The Top Prognosticator Award For Day Two goes to Paul Alexander and Ted Badgley who each won 14 games today.

The Maybe You Should Consider Entering Under A Pseudonym Award goes to Kelly Wright who was anything but, losing 11 of 16 games on day 2.

The Thank Heaven For the Repick Round Award goes to the oft-mentioned Bob Hillman, who picked the lower seed to win every game.  The good news, Bob, is that you are in 26th place.  The bad news is that you can only win one more game without re-picking!

The Geek Of The Week Award goes to Trevis Litherland, Ph.D., whose bracket picking computer program (written by Trevis) has earned him 25th place.

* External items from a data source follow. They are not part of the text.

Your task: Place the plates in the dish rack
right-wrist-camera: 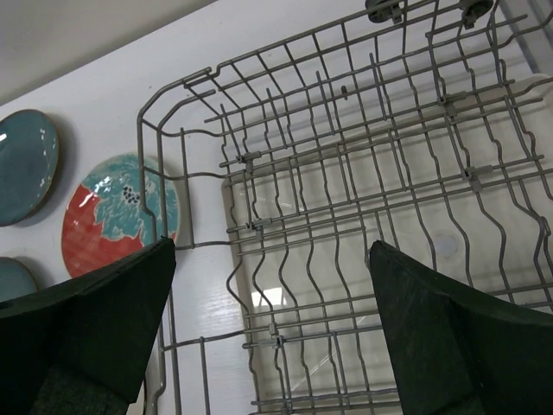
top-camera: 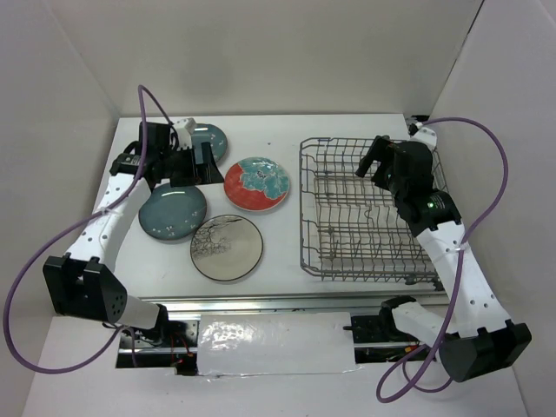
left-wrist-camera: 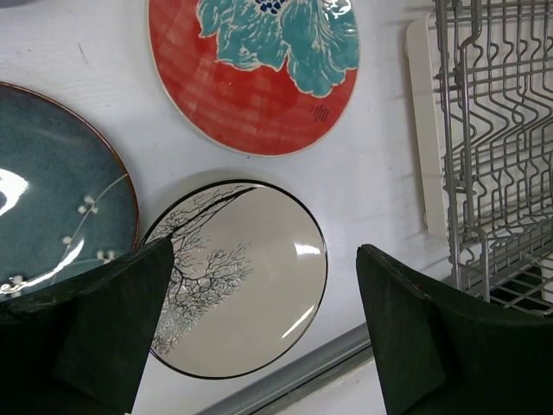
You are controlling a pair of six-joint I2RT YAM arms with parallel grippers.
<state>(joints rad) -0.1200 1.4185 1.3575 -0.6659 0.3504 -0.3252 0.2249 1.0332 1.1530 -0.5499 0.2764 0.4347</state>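
Red plate, grey-white plate, near teal plate and far teal plate are lying flat on worktop, all L of rack. L hand is hovering above plates, spread wide. R hand is hanging over rack, likewise spread.

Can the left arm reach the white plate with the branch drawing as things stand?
Probably yes: the left arm hovers nearby, jaws open, and the white plate lies flat, with nothing on it or in the way.
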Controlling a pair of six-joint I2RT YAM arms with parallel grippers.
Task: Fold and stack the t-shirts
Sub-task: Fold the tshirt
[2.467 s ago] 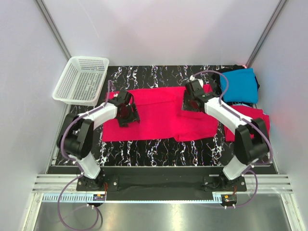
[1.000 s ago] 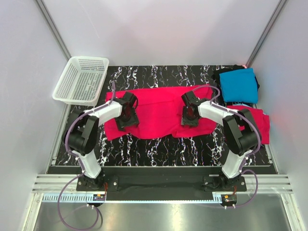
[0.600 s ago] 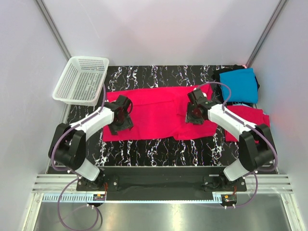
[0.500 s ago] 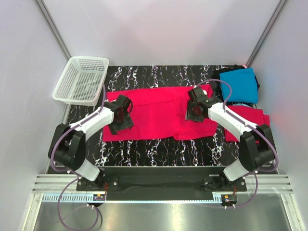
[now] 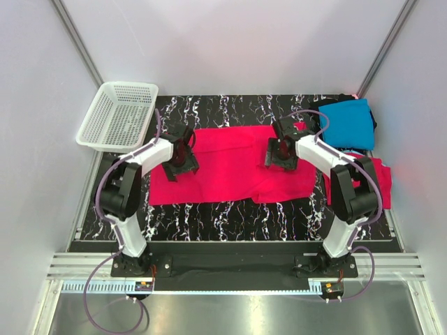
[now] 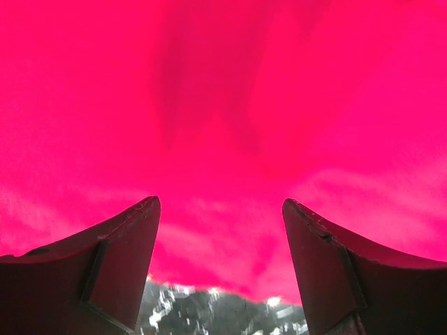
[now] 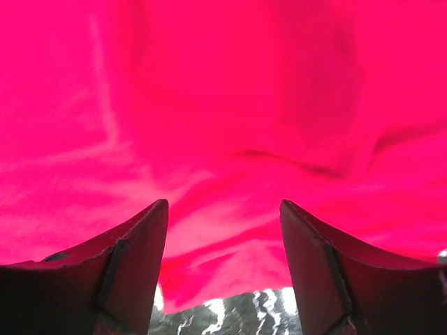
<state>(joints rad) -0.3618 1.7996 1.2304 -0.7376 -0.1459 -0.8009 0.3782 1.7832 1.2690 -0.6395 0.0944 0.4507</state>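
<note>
Top external view: a big red shirt (image 5: 230,164) lies spread flat across the middle of the marbled table (image 5: 230,213), long side running left to right. Left gripper (image 5: 180,155) is down over the shirt's left end, right gripper (image 5: 281,150) over its right end, near the far edge. Both arms reach in from their own sides and mirror each other.

Left wrist camera now: the two fingers (image 6: 105,265) stand well apart, nothing pinched between them, just red cloth filling the view beyond. A strip of marble shows below the shirt's edge, right between the fingertips.

Right wrist camera, same picture: fingers (image 7: 119,272) spread wide, no cloth caught in the gap. The fabric ahead is rumpled, with a few soft folds, and the hem sits just past the tips with table showing under it. Whether the tips touch the cloth, I cannot tell.

Off to the right, a second red shirt (image 5: 374,178) lies beside the spread one at the table's right edge. Behind it, in the far right corner, sits a folded blue shirt (image 5: 349,122) on top of a black shirt (image 5: 316,115) that peeks out at its left side. White basket (image 5: 115,115) rests at the far left corner, apart from everything.
</note>
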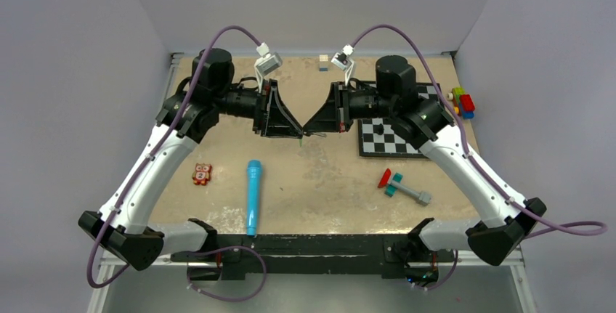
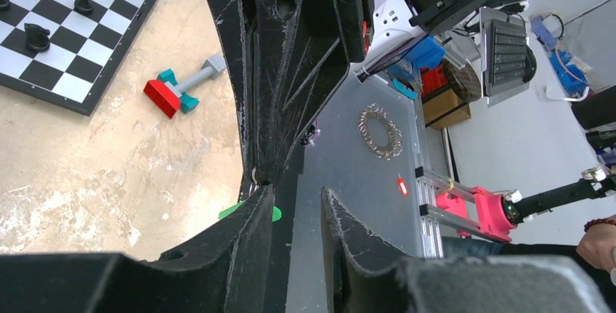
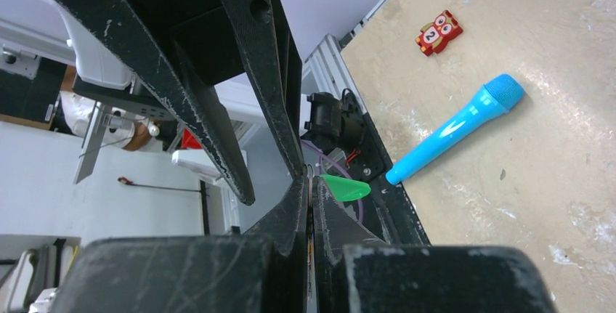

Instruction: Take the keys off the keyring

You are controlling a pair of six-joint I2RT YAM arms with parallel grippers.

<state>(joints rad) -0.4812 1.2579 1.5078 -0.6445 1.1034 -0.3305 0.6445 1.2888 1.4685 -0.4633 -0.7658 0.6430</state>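
At centre of the top view, your right gripper is pinched shut on what looks like the keyring, your left gripper stands apart beside the green key, and that key seems attached, so no key is off yet.

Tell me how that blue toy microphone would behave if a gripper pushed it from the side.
The blue microphone is a rounded tube lying flat on the table, so a side push would probably roll it. Its wider head may make it curve rather than roll straight. It looks like smooth plastic, so probably light, stiff and somewhat slippery.
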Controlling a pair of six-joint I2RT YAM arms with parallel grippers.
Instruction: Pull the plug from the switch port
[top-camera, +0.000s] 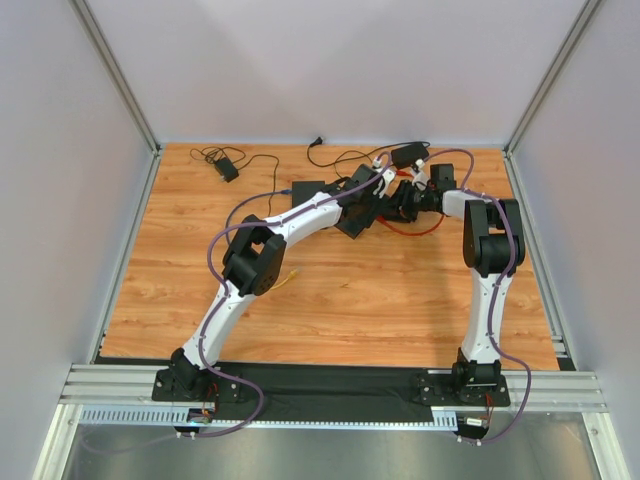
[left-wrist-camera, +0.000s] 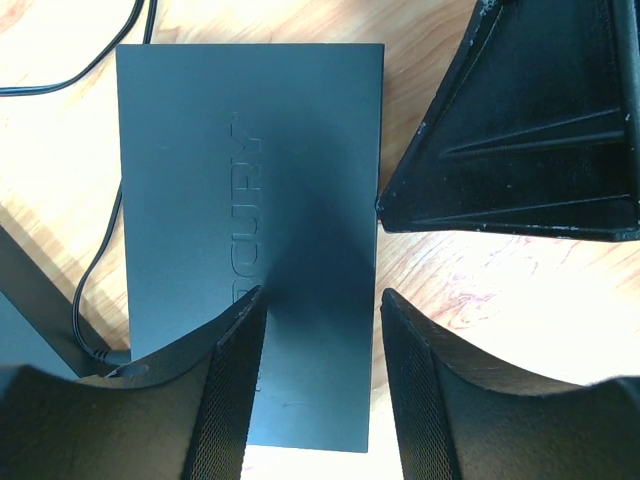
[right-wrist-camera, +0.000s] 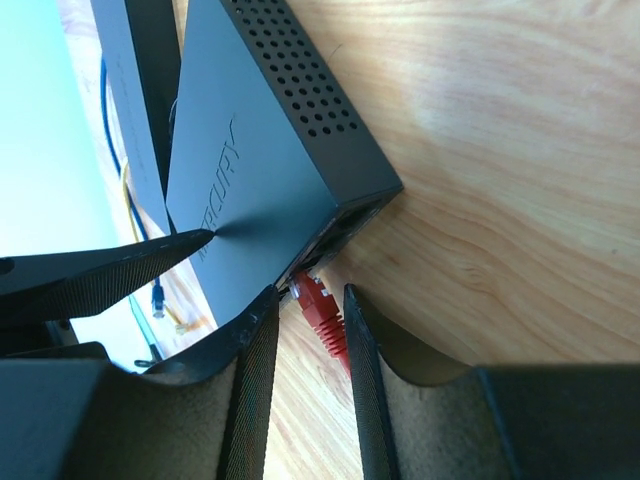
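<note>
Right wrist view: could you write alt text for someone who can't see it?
A red plug sits at a port in the end of a black switch, between the two fingers of the open right pincer, which does not clasp it. The switch, with vent holes along its side, lies on a wooden table.

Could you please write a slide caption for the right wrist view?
Right jaws straddle the red cable plug seated in the flat black vented network switch on the wooden table.
</note>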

The You Beginner Luck Award goes to Larry “Lanx” Harman, the top rookie in our contest so far.  Larry will receive an autographed photo of Pat Morita.

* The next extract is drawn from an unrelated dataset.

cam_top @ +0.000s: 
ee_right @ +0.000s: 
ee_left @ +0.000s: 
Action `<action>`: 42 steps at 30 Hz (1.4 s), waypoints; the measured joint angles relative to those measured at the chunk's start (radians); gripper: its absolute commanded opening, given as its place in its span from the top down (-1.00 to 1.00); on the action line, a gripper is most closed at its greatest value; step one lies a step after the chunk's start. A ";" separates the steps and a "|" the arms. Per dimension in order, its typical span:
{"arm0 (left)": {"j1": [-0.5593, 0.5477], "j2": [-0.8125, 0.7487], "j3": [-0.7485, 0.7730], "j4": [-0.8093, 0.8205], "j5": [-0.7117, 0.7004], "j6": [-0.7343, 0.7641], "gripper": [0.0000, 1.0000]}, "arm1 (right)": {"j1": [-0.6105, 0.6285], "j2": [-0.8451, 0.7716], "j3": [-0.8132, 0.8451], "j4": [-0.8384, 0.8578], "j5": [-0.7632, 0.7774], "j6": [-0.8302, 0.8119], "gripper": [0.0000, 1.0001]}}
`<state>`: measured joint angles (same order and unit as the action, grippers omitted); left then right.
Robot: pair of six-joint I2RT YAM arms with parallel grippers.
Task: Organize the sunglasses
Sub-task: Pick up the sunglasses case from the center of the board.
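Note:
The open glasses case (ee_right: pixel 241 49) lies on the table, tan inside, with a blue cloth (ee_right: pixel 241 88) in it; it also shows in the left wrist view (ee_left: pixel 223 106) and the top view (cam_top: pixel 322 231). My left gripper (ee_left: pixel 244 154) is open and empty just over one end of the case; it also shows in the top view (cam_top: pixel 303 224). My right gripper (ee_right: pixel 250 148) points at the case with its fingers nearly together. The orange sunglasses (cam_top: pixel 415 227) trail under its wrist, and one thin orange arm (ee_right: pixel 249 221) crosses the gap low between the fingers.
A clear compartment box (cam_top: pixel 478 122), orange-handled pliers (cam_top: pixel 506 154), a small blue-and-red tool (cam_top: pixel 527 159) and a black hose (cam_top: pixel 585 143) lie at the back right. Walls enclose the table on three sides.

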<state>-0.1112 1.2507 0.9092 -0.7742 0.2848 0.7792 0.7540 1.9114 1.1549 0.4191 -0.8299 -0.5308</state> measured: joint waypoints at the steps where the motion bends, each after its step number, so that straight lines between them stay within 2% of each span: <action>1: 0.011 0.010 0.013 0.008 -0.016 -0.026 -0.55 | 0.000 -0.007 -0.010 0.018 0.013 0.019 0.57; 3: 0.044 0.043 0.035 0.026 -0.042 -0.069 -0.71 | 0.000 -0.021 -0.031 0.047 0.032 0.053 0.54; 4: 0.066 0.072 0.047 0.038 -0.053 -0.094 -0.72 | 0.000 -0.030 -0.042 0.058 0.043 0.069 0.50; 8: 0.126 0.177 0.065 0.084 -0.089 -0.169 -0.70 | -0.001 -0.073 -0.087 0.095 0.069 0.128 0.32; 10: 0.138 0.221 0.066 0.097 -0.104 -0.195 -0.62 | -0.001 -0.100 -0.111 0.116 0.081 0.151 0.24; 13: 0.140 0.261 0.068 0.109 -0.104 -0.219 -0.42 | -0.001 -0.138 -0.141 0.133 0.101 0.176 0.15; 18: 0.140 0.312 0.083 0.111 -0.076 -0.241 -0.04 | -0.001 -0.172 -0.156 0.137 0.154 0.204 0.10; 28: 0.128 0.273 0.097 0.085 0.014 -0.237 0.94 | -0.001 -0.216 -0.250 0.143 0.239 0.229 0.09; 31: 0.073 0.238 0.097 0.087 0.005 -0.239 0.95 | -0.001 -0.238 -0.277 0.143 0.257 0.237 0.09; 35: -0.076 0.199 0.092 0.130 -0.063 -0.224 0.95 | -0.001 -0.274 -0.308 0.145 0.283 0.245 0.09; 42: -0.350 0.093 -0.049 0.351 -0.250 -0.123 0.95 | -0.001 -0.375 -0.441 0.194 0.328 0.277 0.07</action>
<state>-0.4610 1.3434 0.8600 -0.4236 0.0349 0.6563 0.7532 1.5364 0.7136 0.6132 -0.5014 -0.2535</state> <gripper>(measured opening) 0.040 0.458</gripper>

The Whiplash Award goes to Amber “Know nothing about basketball” Sprague, whose rank has gone from 427 all the way up to 26 before settling back down to 66. 

The Biggest Loser Award, sponsored by Jerid the Subway guy, goes to Randy Koran, who dropped from 59 to 332, and Lori Boswell, who dropped from 20 to 282.  Unlike the reality show, being the biggest loser is not a good thing in our contest.

The I Love This Awesome Scoring System Award goes to Dave “Senor Underdog” Barndt, who has only 18 wins, but 46 upset bonus points (tied for most bonus points in the contest), good enough for 6th place overall.

The I Hate This Stupid Scoring System Award goes to John Weeks, who has a respectable 23-9 record, but only a single upset bonus point.

And finally, the Oh No, Not YOU Again! Award goes to our contest leader, Neal Cunningham, who has won our contest once before in its smaller and humbler.  We have never had a repeat champion.  Here’s hoping we do not start this year.

Parting Shots

In case you hadn’t noticed by now, I am fascinated by statistical trends in the NCAA Tournament, especially those relating to the seeds irrespective of the teams assigned to them.  With that in mind, here are few random observations from round one this year.

The average number of first round upsets is 7.  This year we were above average with 10.

At least one 12 seed almost always wins a game.  This year, 3 of the 4 did.

14 seeds have gone win-less for the third year in a row.

Maybe 7 isn’t so lucky after all.  7 seeds lost 3 out of 4 games this year.